If we’re to treat transgendered folks equally, it seems that we ought not grant them expensive treatments designed to minimize psychological trauma.

And then on the other hand, how much do we spend to treat conditions like depression, schizophrenia, etc. in prisons? Are these the better comparison?

I dunno.

Daniel

I’m skeptical a Dr would recommend such a thing, and seriously doubious such a recomendation would survive a second opinion.

But yeah, there’s deffinately a wide spectrum of mental health disorders, from mild depression and discontent to stark raving mad and suicidal. I’d say that we obviously need to treat the extreme end (if for no other reason then getting schizophrenics and the like in treatment will lessen the chance of them causing further problems or hurting themselves, both in jail and after release) while obviously spending large amounts of money on a disorder which is merely causing mild unhappiness is sort of silly, after all, I doubt many people are wildly happy to be in jail.

Which was sort of my point in the previous post. It’s hard to have this debate without discussing where being transgendered and unable to get gender reassignment falls on this scale. The doctors in the article seem divided, and I certainly haven’t a clue.

But then aren’t you punishing the transgendered folks twice as much? You’re punishing them by locking them up AND you’re punishing them by denying them the surgery that can cure their medical condition - which you claim is traumatic as well. Would you tell a manic-depressive he couldn’t have his lithium because we aren’t going to minimize his psychological trauma while he’s in jail?

(It’s kind of odd being on this side of the debate, actually. Usually this question comes up about Viagra or really expensive experimental treatments for cancer. And those I have no problem saying “tough noogies” to. But this one I’m feeling differently on, for some reason. I just can’t reconcile my general stance that transgenderism is a legitimate medical condition with the idea of not treating it because you happen to be incarcerated.)

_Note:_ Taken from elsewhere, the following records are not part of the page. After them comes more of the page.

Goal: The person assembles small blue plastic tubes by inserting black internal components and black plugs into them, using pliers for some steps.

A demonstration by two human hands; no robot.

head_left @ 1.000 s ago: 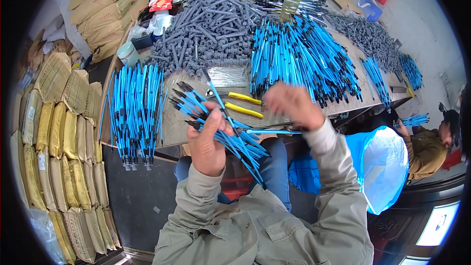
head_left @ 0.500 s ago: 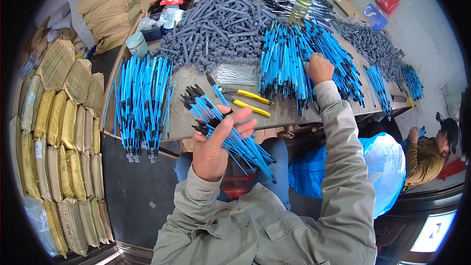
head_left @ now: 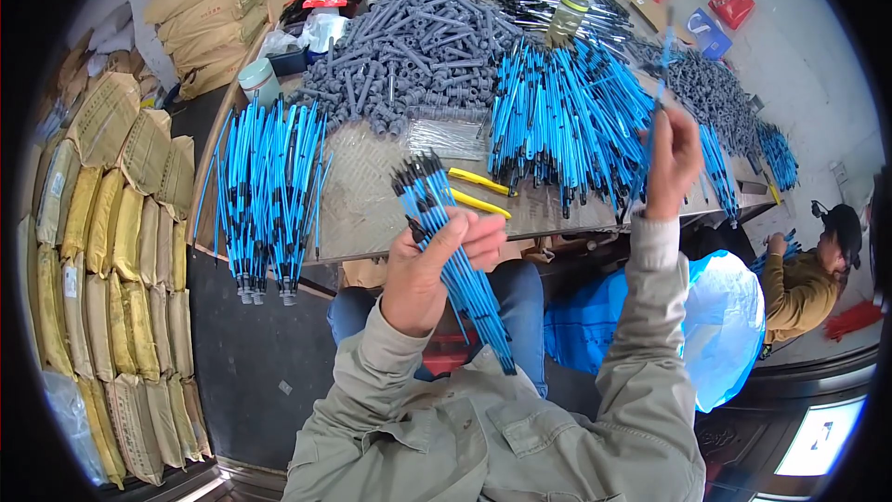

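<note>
A bundle of thin blue rods [head_left: 476,307] with black ends lies in my left hand [head_left: 423,274], gripped by the thumb and palm while the fingertips extend past it. My right hand [head_left: 674,163] is raised over the table's front edge at the right, closed on a single blue rod [head_left: 663,70] that stands nearly upright and is smeared by motion. Just left of that hand, a large heap of the same blue rods [head_left: 544,116] covers the tabletop. Another pile of blue rods [head_left: 274,186] hangs over the table's front edge at the left.
Grey plastic stakes [head_left: 413,42] are heaped mid-table, behind a clear tray of thin pins [head_left: 448,139]. Yellow-handled pliers [head_left: 481,181] lie in front. A bottle [head_left: 569,17] and a lidded cup [head_left: 259,82] stand among the piles. Stacked sacks [head_left: 116,260] line the left; a co-worker [head_left: 813,279] sits right.
My right hand has lifted from the heap and moved right with one blue rod. The bundle in my left hand has drawn together into a neater, more parallel bunch.
</note>
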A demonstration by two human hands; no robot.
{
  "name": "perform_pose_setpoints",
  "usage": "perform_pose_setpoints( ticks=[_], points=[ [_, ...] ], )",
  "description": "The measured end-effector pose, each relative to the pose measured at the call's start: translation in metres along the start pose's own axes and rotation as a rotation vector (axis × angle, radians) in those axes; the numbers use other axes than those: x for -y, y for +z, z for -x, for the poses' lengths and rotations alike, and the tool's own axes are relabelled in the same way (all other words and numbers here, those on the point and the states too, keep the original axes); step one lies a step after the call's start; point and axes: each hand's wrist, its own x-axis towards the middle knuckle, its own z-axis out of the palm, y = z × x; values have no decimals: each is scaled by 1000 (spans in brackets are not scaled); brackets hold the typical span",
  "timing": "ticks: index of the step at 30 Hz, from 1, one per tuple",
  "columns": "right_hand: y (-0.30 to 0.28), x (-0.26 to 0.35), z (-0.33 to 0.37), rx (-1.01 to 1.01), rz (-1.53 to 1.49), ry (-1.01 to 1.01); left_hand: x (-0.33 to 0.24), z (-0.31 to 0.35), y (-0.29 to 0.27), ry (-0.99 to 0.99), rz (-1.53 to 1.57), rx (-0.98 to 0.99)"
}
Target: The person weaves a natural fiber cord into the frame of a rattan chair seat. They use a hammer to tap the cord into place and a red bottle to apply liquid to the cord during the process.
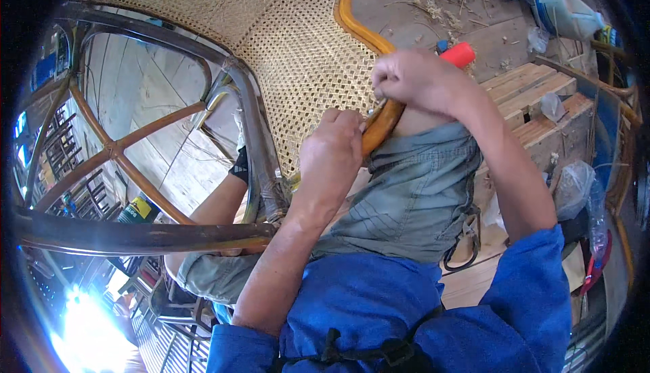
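A woven cane panel with an open lattice leans across my lap, edged by a curved, glossy orange-brown wooden frame. My left hand is closed over the panel's edge, its fingers bent against the frame. Just beyond it, my right hand is curled into a near fist, thumb and finger pressed together at the frame. Something small and shiny shows between the two hands, too small to name. Whatever either hand pinches is hidden by the fingers.
A dark brown curved chair frame stands at my left. Wooden blocks are stacked at right, near plastic bags. A red cylinder lies behind my right hand. Cane scraps and a white jug are farther off.
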Motion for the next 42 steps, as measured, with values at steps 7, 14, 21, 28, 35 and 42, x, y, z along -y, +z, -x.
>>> perform_pose_setpoints(
  ticks=[7,14,21,28,35,42],
  points=[
    [-8,-6,72,-910,-216,51,5,-2,2,93,-57,-12],
    [93,-12,233,-772,-123,706,9,3,5,82,-103,-51],
    [218,12,255,-637,-12,991,19,5,-3,64,-119,-10],
    [228,11,252,-1035,-251,684,21,70,-24,181,-147,-45],
    [73,95,204,-770,-332,515,24,80,-1,175,-191,53],
    [37,140,138,-161,-490,652,25,68,7,119,-230,50]
  ],
)
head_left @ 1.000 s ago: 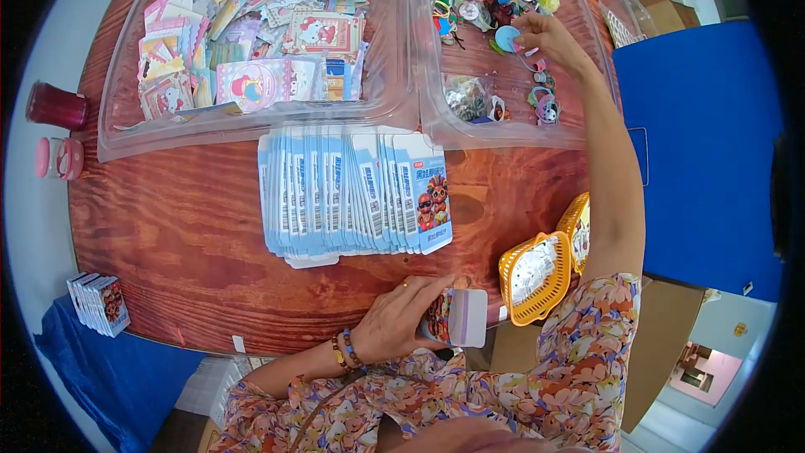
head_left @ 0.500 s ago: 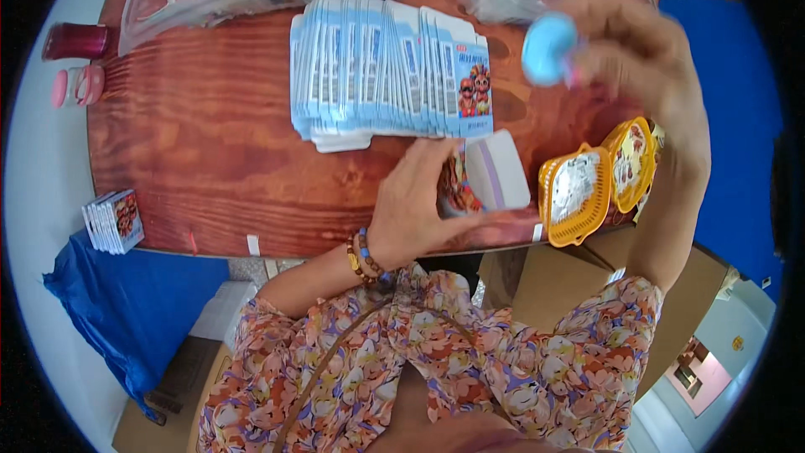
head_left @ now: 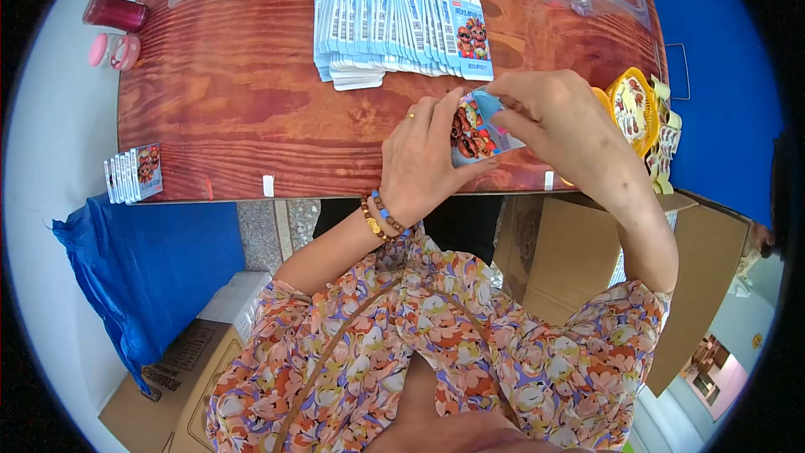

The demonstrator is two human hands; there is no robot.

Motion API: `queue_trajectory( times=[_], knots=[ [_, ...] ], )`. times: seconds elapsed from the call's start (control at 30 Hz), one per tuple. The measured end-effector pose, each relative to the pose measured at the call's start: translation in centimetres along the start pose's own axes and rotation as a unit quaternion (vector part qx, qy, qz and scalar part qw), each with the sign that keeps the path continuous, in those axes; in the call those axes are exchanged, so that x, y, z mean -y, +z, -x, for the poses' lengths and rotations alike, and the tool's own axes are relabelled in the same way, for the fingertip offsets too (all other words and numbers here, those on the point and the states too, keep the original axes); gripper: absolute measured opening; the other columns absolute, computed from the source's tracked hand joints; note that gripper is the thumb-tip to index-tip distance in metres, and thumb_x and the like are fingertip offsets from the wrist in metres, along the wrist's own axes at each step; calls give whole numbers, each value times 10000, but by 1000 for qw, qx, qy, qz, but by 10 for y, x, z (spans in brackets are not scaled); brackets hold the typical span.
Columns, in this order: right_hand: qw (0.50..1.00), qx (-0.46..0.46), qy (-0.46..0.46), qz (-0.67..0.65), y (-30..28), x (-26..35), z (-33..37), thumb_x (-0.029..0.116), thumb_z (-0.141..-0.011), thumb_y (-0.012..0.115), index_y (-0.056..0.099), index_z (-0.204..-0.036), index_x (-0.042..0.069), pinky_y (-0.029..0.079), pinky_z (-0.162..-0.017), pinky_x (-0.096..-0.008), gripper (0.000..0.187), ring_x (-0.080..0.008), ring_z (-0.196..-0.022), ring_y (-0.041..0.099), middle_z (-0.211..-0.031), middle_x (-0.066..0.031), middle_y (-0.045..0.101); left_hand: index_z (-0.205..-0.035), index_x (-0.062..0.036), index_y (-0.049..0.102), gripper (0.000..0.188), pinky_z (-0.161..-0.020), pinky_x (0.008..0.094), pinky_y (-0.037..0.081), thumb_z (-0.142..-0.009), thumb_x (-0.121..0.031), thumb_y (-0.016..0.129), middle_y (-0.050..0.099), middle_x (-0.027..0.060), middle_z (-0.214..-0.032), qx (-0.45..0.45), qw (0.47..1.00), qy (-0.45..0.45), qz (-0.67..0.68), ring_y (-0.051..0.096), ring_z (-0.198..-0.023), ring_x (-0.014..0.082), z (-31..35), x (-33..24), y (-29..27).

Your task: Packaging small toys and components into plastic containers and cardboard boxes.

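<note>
- the reddish wooden table [head_left: 251,109] spreads under everything, its near edge just in front of the person's body.
- a fanned row of light-blue cartons [head_left: 390,25] lies flat on it, just beyond the hands.
- the right hand [head_left: 545,113] is narrow, thumb and fingers bunched in a pinch at the box's open end, with a light-blue piece between their tips.
- the left hand [head_left: 422,144] is partly curled, fingers along the far side and thumb along the near side, holding the small box.
- the yellow basket [head_left: 651,136] stands near the right wrist.
- the small box [head_left: 471,136], printed with cartoon figures, is between the two hands, near the table's front edge.
- the light-blue piece [head_left: 487,104] sits at the box's mouth, partly hidden by the right fingertips.
</note>
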State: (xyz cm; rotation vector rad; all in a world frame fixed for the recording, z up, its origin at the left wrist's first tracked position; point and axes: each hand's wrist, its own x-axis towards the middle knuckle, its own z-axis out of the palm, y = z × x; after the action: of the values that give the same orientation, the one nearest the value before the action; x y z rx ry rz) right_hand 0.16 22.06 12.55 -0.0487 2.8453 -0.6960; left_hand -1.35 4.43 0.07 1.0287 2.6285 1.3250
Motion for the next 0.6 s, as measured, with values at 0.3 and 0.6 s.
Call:
queue_trajectory(
  times=[0.3, 0.6],
  knots=[
    [988, -114, -102, -23, 6, -4, 25, 29, -884, 654, 688, -1098, 6, 513, -609, -329, 218, -230, -705, 671, -868, -135, 694, -1309, -50, 495, 812, -775, 442, 519, -680, -404, 868, 573, 144, -1060, -20, 1000, 15, 1, 604, -981, 343, 6, 1, 1],
    [976, -47, 194, 84, 18, -144, 68, 192, -869, 686, 680, -1081, 14, 522, -775, -374, 277, -296, -852, 686, -973, -152, 719, -1293, -46, 496, 793, -820, 445, 517, -670, -349, 881, 584, 153, -1123, 56, 998, -1, 38, 606, -1047, 349, 22, 5, 4]
  ],
)
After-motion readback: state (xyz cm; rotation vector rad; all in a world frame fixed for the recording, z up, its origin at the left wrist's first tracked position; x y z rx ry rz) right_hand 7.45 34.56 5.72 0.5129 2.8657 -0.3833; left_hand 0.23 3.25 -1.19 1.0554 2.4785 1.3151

They should receive whatever care is necessary to prevent death and to keep their bodies in reasonably good working order, barring extraordinary measures. For what it’s worth, I don’t think the state should pay for a criminal’s liver transplant, either. Appendectomy yes, knee replacement, no. Limp, fucker.

And yeah, that applies to “lesser” criminals as well.

I acknowledge transgenderism as a legitimate medical condition. I also acknowledge arthritis as a legitimate medical condition. And then I acknowledge that both are quality of life as opposed to life-threatening conditions. If you’re on the outside and you can afford it, you get a sex change operation, or a joint replacement. If you’re in prison, you get counselling or an anti-inflammatory.

The penal system is obliged to keep prisoners alive, not to treat them to a better quality of life than your average law-abiding poor person.

Exactly what DianaG said.

Aren’t people suppose to be depressed in prison? Doesn’t it prove that the prisons are doing what they are designed to do? Perhaps the state can spend some money on counciling this person as to the real reason of their depression.

I agree that this is what should happen in a case like this. Ultimately, it boils down to a self-image problem. The person is unhappy with some aspect of their body that they cannot readily change. They should receive quality psychological/psychiatric treatment to help them cope with this unhappiness.

At some later point in time, when they are able to afford the cosmetic surgery, more power to them. I see no reason for the government to fund something like this, though.
LilShieste

The state must pay for medically necessary care for inmates, not medically justifiable care.

And IMHO, and I do have experience in this area (sex reassignment AND inmate health care), it hasn’t been demonstrated that gender reassignment is really medically necessary.